More than 35,000 dentists are registered with the General Dental Council in England. However, only 24,151 dentists delivered at least some NHS activity in England in 2022 to 2023. This means that nearly one third of registered dentists are not contributing to NHS dentistry and may be exclusively working in private practice. Furthermore, data published today by the NHS Business Services Authority shows that of those that are delivering NHS dental activity, some dentists are making only a token commitment to NHS dentistry.
The Government estimate that training an individual dentist from the beginning of dental school through to graduation can cost up to approximately £292,000, of which costs in the region of £200,000 are not repayable by the student. We believe it is right and fair to seek better value for the significant investment that the taxpayer makes in the education and training of the dental workforce, and for graduate dentists to invest their skills and expertise in the NHS for the benefit of patients. This NHS experience will be of great benefit to them throughout their practice, as well as enabling better access for patients.
That is why we are today publishing a consultation on introducing a “tie-in” for graduate dentists. The introduction of a minimum NHS service requirement, or “tie-in”, would aim to ensure that newly qualified dentists spend at least some of their time delivering NHS dental care in the years following the completion of training. This may include working in a “high street” primary care dental practice, secondary care, community dentistry or dental public health.
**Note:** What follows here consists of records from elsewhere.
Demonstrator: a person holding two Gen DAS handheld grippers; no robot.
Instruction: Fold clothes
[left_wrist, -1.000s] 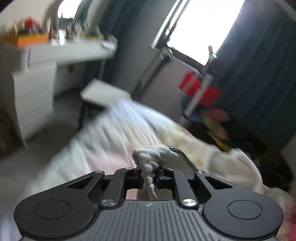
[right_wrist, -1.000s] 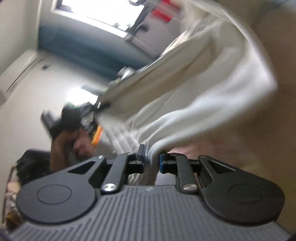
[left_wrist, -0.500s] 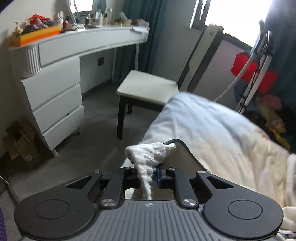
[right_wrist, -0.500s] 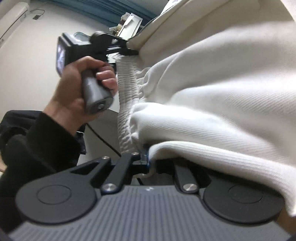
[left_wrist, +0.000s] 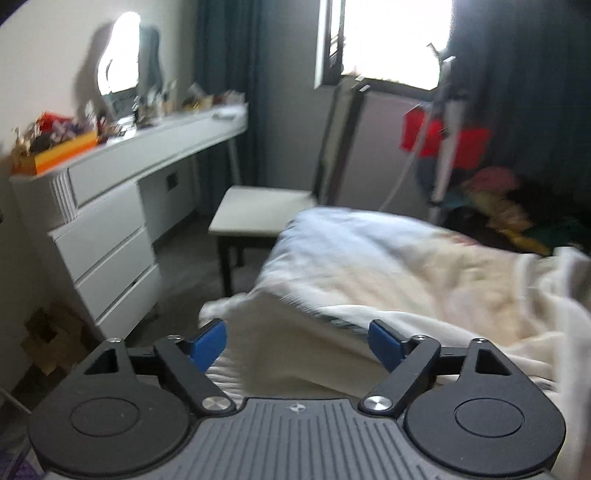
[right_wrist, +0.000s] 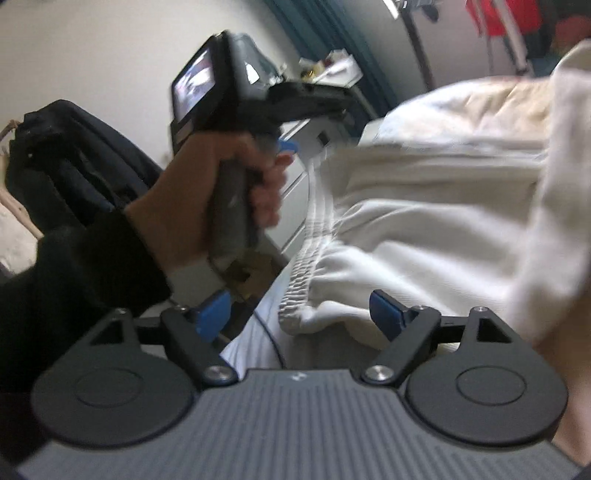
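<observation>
A cream-white knit garment (right_wrist: 417, 236) with a ribbed waistband (right_wrist: 306, 254) lies on the bed. In the left wrist view the garment (left_wrist: 295, 347) lies just ahead of my left gripper (left_wrist: 297, 341), which is open with its blue pads wide apart and holds nothing. My right gripper (right_wrist: 301, 314) is also open and empty, with the waistband's end lying between and just beyond its fingertips. The person's hand holding the left gripper (right_wrist: 236, 110) shows at the left of the right wrist view, above the garment's far edge.
The bed (left_wrist: 388, 254) with a pale duvet fills the middle. A white chair (left_wrist: 258, 214) stands at its far corner. A white dresser and desk (left_wrist: 110, 221) run along the left wall. A rack with red and coloured items (left_wrist: 450, 144) stands at the right by the window.
Both grippers have opened and let go of the garment, which now rests on the bed. The left gripper has dropped its bunched cuff; the right has released the hem.
</observation>
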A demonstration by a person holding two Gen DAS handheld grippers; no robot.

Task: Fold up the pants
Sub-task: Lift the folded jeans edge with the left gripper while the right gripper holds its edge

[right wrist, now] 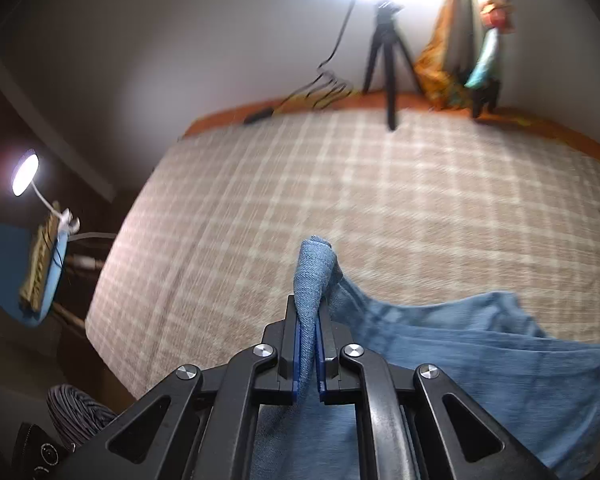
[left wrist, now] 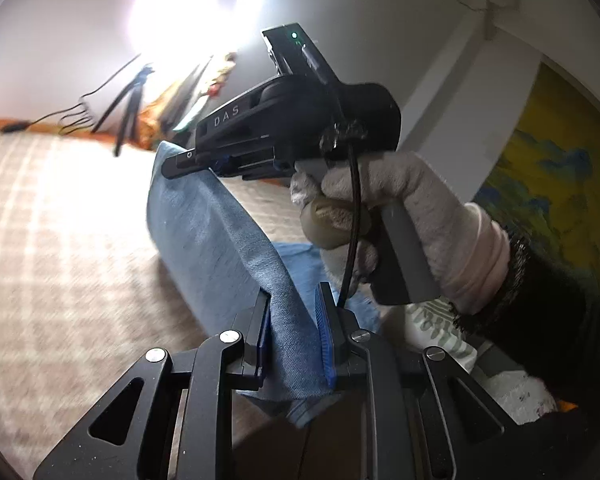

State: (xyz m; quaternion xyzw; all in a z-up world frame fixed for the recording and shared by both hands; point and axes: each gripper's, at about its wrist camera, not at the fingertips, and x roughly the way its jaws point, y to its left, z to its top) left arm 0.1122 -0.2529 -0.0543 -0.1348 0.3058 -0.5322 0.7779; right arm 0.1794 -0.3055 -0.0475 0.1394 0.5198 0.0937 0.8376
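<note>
Both grippers pinch the blue pants [right wrist: 480, 344] above the bed [right wrist: 300, 184]: right gripper [right wrist: 309, 332] clamped tight, left gripper [left wrist: 292, 320] probably closed on a thicker fold. Loose cloth could slip, skewing the fold.

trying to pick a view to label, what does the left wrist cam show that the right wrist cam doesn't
Only the left wrist view shows the right tool from outside, the gloved right hand holding it, and a yellow-and-blue painting. Only the right wrist view shows a lit lamp on a blue side table. Both show the blue pants pinched in each tool, the left tool included, over the plaid bed cover, plus the tripod.
</note>
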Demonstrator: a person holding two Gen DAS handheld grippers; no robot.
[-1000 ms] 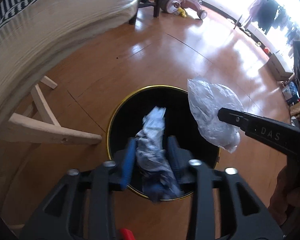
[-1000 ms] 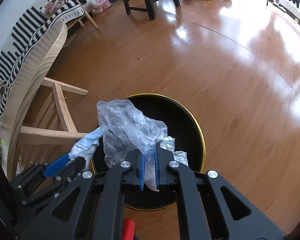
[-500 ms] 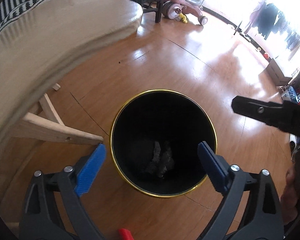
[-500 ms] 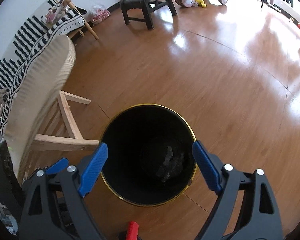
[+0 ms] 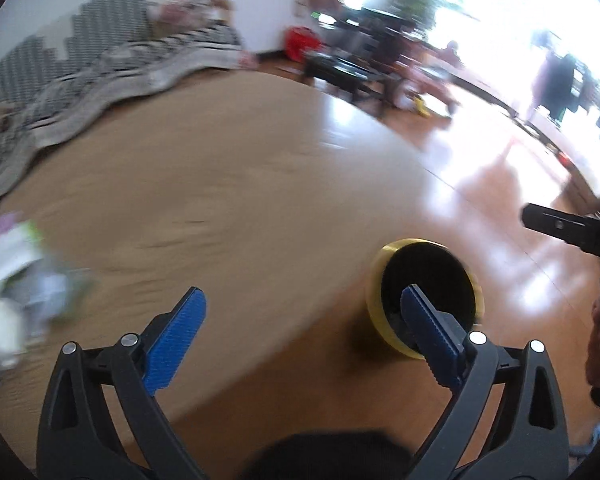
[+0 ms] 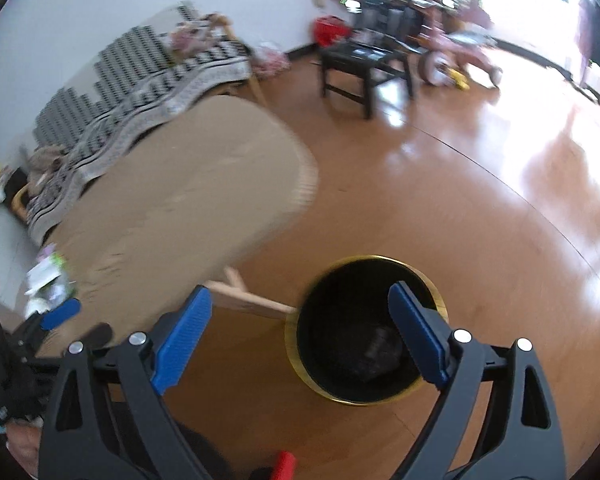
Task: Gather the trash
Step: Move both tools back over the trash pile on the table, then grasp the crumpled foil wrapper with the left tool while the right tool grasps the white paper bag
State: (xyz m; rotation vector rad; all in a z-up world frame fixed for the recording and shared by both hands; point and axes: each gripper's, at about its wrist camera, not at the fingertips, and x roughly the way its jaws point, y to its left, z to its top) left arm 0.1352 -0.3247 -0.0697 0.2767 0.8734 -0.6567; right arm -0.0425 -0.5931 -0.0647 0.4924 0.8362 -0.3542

The consultation will seek views on two main principles:
Newly qualified dentists should commit to delivering at least a minimum amount of NHS dental care, for a minimum number of years after graduating.
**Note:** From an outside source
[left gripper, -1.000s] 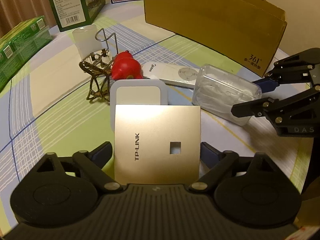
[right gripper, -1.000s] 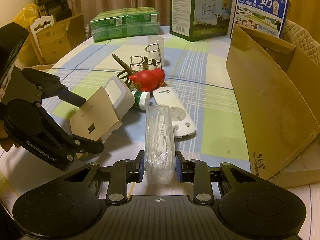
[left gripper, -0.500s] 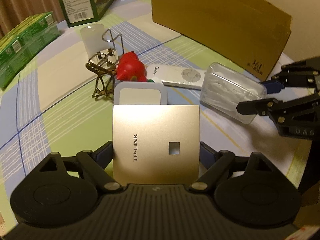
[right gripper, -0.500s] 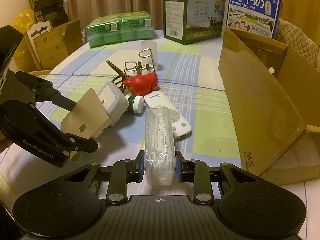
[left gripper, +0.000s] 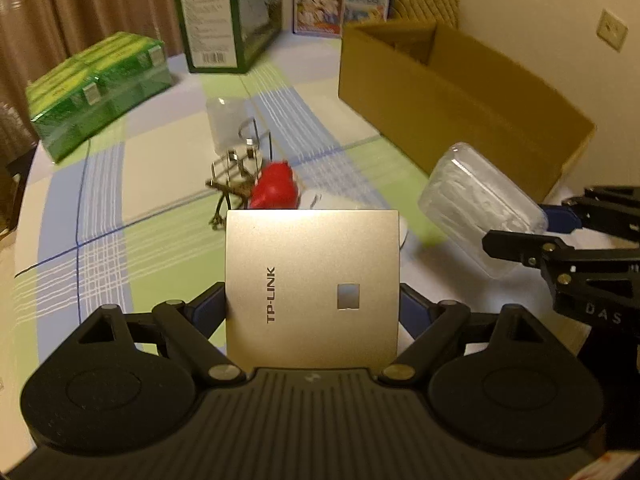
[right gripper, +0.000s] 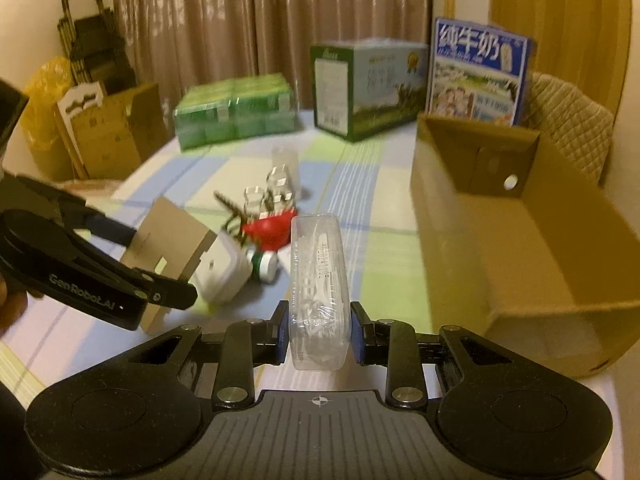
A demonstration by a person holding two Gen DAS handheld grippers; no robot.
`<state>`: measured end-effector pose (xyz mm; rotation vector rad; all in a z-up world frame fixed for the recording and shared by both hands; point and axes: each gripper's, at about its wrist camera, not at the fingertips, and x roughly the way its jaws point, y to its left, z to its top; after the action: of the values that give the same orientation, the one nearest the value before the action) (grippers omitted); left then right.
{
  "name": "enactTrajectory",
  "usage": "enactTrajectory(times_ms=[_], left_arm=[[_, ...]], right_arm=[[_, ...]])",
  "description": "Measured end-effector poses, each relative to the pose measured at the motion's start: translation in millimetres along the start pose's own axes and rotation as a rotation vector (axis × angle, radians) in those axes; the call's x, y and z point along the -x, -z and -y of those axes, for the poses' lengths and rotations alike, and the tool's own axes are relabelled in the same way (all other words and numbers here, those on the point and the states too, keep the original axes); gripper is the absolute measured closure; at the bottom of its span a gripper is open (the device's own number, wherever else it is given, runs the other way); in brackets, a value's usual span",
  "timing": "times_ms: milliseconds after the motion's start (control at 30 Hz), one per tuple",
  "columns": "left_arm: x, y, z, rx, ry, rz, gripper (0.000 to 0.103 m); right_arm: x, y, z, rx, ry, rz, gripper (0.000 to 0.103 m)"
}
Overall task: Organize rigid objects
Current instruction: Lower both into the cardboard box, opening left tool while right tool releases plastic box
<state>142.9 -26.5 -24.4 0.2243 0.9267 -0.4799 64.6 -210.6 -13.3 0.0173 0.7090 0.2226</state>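
Note:
My left gripper [left gripper: 312,304] is shut on a gold TP-LINK box [left gripper: 312,280] and holds it above the table. The box also shows in the right wrist view [right gripper: 168,240], in front of a white square device [right gripper: 220,276]. My right gripper [right gripper: 318,328] is shut on a clear plastic case [right gripper: 318,276] and holds it in the air. The case shows in the left wrist view [left gripper: 480,208], in front of the open cardboard box [left gripper: 460,92]. The cardboard box stands at the right in the right wrist view [right gripper: 520,240].
On the checked tablecloth [left gripper: 120,208] lie a red toy [left gripper: 276,190], a metal wire rack [left gripper: 236,164], a frosted cup [left gripper: 226,126] and a small green-capped bottle [right gripper: 266,266]. Green packs [left gripper: 100,88] and milk cartons [left gripper: 228,20] stand at the back.
Both grippers have lifted with their objects. The TP-LINK box and the clear case now sit higher above the table, and the case is nearer the cardboard box.

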Motion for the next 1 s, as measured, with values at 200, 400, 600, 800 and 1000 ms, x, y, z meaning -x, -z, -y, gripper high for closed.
enactTrajectory(times_ms=[200,400,600,800,1000], left_arm=[[19,-32,37,0.017,-0.004,0.044,0.018],[15,-73,91,-0.013,0.050,0.079,0.018],[-7,-105,147,-0.062,0.092,0.091,0.018],[-34,-127,179,-0.094,0.109,0.085,0.018],[-60,-141,199,-0.122,0.115,0.064,0.018]], right_arm=[[37,-26,35,-0.039,0.041,0.070,0.076],[65,-41,94,-0.065,0.133,0.101,0.076],[71,-38,160,-0.128,0.188,0.092,0.076],[66,-31,200,-0.173,0.189,0.089,0.076],[57,-24,224,-0.216,0.178,0.082,0.076]])
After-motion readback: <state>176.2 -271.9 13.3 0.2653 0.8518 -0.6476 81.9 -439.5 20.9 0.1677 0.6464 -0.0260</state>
Newly qualified dentists should repay some of the public funding invested in their education and training if they do not deliver a minimum amount of NHS dental care.
The morale and wellbeing of our highly skilled and hard-working dental workforce is of utmost priority. I want to thank the many hard-working dentists for all their efforts as we have seen real improvements over the past year. We want to make NHS work more attractive to ensure NHS dentists are incentivised to deliver NHS care. As part of this, we have already announced a package of reforms to improve patient access and provide fairer remuneration for dentists. We are also supporting our excellent dental staff to work at the top of their training, and encouraging more hard-working dentists to those areas of England that are currently under-served. This is accompanied by detailed policy work on further reforms to the 2006 dental contract, in discussion with the profession, to properly reflect the care needed by different patients and more fairly remunerate practices. We want the outcome of this work to be better for patients and better for the workforce.
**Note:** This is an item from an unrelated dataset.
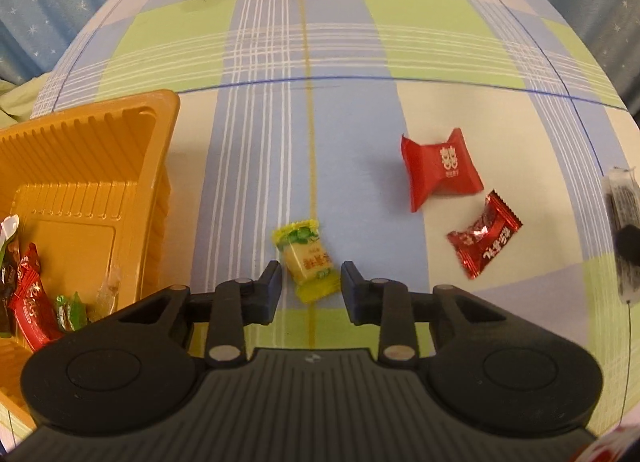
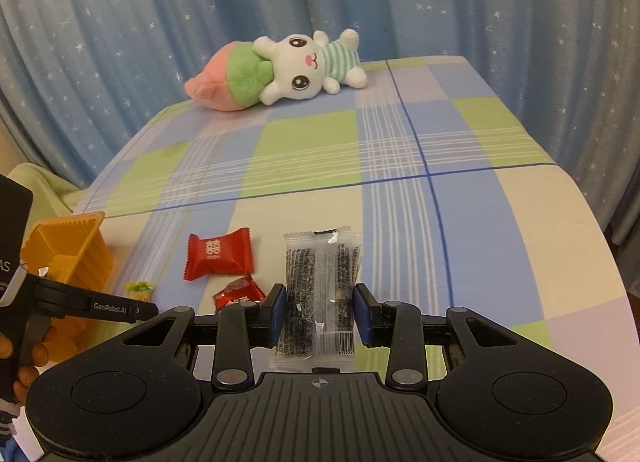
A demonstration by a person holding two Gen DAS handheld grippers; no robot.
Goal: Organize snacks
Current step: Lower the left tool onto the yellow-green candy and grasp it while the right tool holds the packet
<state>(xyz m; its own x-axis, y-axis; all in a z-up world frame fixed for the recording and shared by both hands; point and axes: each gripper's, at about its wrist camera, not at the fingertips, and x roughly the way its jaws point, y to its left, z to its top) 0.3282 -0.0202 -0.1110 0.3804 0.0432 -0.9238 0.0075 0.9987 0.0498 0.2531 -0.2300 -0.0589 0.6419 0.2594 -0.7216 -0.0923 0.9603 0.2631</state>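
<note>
Left gripper [image 1: 311,282] angled steeply down over the yellow candy [image 1: 307,261], a small crinkly-ended wrapper with green print lying flat on the checked cloth [image 1: 400,34]. Fingers straddle it, narrow gap each side, pads not pressing as far as I can see, so nothing gripped. Right gripper [image 2: 320,314] is clamped on the clear packet [image 2: 320,294], a flat rectangular plastic sachet with dark speckled filling, crimped top edge and a barcode at the near end; blue pads bite both long edges and it stands up out of the jaws. Orange tray [image 1: 100,150] sits at the left, thin moulded plastic with ribbed walls and a rounded rim, already holding several wrapped sweets (red, green and clear ones in the near corner). Still loose on the cloth: a matte red pillow-shaped candy [image 1: 438,170] with pinched ends, and just beside it a glossy red foil candy [image 1: 482,234] with serrated edges. A fuzzy plush rabbit [image 2: 280,70] lies at the far edge, star-print blue curtain [image 2: 120,42] behind. Someone's hand [image 2: 24,362] is on the left handle.
</note>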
The publication of this consultation marks an important step in the delivery of both our plan to recover and reform NHS dentistry and the NHS long term workforce plan. We aim to make dental services faster, simpler and fairer for patients and the dedicated dentistry workforce. I would encourage all those with an interest in the policy proposal, whether professionals, organisations or members of the public, to share their views and to shape our approach.